You should be able to use this script to convert any HTML page that uses <article>. It's not terribly robust (at least not right now), but I might make it better in the future.
It's easy to install (one step!) and use (one step)!
1. Installation:
Save the following code in a file named articles-to-rss.php (or whatever), perhaps in the root folder of your tt-rss installation:
Code: Select all
<?php
ini_set('display_errors','0');
if ( ! isset($_SERVER['DOCUMENT_ROOT'] ) )
$_SERVER['DOCUMENT_ROOT'] = str_replace( '\\', '/', substr(
$_SERVER['SCRIPT_FILENAME'], 0, 0-strlen($_SERVER['PHP_SELF']) ) );
//===========================================================================
function findTitle( $e )
{
for ( $e = $e->firstChild; $e != null ; $e = $e->nextSibling )
{
$name = strtolower($e->nodeName);
if ( ( strcmp( 'h1', $name ) === 0) || ( strcmp( 'h2', $name ) === 0) || ( strcmp( 'h3', $name ) === 0) ||
( strcmp( 'h4', $name ) === 0) || ( strcmp( 'h5', $name ) === 0) || ( strcmp( 'h6', $name ) === 0) )
{
return $e->textContent;
}
if ( strcmp( 'header', $name ) === 0 )
{
$name = findTitle($e);
if ( $name !== null )
return $name;
return $e->textContent;
}
}
return null;
}
//===========================================================================
function stripSpecial( $phrase )
{
$str = preg_replace(
'/[^a-z ]/',
'',
str_replace(
'&',
'',
strtolower( $phrase ) ) );
return str_replace( ' ', '', $str );
}
//===========================================================================
if ( ! array_key_exists( 'url', $_REQUEST ) )

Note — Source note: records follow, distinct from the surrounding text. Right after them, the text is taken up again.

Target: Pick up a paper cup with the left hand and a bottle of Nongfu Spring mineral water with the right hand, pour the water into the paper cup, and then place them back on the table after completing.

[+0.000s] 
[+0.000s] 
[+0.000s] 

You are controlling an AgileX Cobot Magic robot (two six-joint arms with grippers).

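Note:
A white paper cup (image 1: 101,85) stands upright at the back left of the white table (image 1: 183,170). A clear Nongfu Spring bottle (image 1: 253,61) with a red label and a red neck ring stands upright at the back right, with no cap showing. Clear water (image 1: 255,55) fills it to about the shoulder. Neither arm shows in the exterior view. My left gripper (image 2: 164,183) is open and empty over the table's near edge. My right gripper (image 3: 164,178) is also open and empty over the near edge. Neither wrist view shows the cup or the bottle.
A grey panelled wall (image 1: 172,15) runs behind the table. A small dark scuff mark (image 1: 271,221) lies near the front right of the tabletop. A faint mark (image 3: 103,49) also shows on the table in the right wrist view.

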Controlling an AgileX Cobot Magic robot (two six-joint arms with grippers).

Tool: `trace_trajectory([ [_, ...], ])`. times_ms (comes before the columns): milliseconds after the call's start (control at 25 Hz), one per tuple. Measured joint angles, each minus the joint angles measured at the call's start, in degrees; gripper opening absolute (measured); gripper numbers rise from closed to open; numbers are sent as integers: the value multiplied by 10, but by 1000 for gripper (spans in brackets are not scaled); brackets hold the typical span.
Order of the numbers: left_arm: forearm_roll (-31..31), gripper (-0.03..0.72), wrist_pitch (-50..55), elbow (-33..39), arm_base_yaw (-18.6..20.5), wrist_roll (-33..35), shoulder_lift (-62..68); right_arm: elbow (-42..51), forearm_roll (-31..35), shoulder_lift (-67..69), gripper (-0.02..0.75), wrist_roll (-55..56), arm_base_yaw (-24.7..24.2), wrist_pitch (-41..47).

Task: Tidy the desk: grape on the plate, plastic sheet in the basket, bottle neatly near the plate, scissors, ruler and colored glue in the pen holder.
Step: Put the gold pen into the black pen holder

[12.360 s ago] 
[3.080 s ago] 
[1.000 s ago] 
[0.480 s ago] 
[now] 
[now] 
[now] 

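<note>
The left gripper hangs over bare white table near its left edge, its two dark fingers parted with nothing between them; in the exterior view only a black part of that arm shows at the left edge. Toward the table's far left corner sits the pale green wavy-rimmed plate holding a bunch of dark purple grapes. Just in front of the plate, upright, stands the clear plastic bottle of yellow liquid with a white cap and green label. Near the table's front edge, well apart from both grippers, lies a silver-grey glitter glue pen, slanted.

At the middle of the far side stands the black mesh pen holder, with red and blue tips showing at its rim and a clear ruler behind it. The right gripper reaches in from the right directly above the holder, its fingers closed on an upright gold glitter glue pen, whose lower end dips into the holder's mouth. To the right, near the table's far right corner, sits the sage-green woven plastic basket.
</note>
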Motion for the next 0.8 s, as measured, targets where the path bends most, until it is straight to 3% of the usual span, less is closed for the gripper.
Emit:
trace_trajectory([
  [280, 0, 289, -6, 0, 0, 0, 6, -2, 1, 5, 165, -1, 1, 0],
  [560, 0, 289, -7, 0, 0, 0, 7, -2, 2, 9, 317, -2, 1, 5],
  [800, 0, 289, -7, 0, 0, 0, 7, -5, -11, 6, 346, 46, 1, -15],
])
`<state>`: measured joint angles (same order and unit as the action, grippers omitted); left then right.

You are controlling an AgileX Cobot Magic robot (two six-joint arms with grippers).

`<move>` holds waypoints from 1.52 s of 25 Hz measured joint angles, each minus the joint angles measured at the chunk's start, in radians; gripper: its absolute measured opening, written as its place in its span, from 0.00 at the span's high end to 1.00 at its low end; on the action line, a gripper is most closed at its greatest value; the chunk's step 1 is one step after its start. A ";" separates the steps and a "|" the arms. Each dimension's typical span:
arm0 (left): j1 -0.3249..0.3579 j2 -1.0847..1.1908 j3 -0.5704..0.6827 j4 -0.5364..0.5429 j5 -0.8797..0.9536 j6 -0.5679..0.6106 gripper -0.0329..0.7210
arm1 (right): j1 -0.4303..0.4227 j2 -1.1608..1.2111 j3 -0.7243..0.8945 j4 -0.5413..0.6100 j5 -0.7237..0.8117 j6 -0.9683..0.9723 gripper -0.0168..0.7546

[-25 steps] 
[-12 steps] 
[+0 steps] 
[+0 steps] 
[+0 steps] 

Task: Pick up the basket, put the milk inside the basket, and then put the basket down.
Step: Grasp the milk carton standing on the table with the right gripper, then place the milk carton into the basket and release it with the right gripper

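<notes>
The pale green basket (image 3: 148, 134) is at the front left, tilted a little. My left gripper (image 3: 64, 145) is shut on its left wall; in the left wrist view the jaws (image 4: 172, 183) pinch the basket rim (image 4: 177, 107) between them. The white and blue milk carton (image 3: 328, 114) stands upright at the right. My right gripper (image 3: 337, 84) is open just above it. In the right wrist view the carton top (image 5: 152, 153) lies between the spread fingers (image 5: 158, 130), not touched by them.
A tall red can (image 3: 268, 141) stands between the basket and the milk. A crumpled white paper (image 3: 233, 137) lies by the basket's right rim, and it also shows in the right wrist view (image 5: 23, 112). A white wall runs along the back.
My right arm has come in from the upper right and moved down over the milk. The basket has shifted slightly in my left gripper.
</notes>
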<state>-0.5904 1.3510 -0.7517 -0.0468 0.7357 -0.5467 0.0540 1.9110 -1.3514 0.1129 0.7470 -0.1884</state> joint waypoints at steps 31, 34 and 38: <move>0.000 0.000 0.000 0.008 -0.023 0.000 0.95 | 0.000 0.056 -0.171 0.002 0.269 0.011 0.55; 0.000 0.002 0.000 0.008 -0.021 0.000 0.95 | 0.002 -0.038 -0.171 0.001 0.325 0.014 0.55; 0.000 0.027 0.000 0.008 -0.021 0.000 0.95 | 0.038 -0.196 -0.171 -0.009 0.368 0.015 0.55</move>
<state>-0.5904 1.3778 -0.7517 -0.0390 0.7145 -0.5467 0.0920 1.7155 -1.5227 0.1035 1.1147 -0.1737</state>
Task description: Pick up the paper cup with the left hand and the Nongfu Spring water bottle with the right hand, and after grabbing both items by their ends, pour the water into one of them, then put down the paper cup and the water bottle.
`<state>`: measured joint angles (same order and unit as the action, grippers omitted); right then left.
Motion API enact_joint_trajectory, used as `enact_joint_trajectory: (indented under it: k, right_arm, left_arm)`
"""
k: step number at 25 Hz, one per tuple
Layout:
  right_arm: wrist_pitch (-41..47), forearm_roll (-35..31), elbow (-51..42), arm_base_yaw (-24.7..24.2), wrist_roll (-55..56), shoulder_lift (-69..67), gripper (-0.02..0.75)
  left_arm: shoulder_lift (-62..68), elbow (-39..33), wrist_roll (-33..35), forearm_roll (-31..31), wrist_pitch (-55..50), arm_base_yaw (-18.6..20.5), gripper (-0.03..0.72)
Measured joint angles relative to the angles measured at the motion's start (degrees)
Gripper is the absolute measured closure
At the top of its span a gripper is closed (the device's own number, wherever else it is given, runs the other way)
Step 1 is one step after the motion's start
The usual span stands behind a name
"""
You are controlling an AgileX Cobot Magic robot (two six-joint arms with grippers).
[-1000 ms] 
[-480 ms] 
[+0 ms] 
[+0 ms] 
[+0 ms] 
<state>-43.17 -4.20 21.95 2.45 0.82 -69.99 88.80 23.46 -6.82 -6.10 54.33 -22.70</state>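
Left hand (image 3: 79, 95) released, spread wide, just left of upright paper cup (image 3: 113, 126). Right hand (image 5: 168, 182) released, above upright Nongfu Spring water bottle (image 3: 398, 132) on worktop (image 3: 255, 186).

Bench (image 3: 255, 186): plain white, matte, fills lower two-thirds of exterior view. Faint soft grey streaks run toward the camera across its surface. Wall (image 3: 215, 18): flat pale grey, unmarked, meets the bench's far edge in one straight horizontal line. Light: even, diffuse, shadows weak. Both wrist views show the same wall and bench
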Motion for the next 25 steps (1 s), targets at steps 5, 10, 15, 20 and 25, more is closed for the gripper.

echo "missing required parameter 'url'\r\n";
else // have url
{
$url = ($_REQUEST['tls']?'https://':'http://').rawurldecode($_REQUEST['url']);
$urlSafe = htmlspecialchars($url);
set_time_limit(120);
header('Content-type: application/rss+xml');
//header('Content-type: text/plain');
echo '<rss version="2.0">' . "\r\n";
echo '<channel>' . "\r\n";
$context = stream_context_create( array( 'http' => array( 'timeout' => 20 )));
$results = file_get_contents( $url, FALSE, $context );
if ( strlen( $results ) < 1 )
{
echo "<title>missing data from $urlSafe</title>\r\n";
echo "<link>$urlSafe</link>\r\n";
echo "<description>$urlSafe did not return any data</description>\r\n";
}
else // got something
{
$doc = new DOMDocument();
$doc->loadHTML( $results );
$title = $url;
$e = $doc->getElementsByTagName('head');
if ( ( $e != null ) && ( $e->length > 0 ) )
{
$e = $e->item(0)->getElementsByTagName('title');
if ( ( $e != null ) && ( $e->length > 0 ) )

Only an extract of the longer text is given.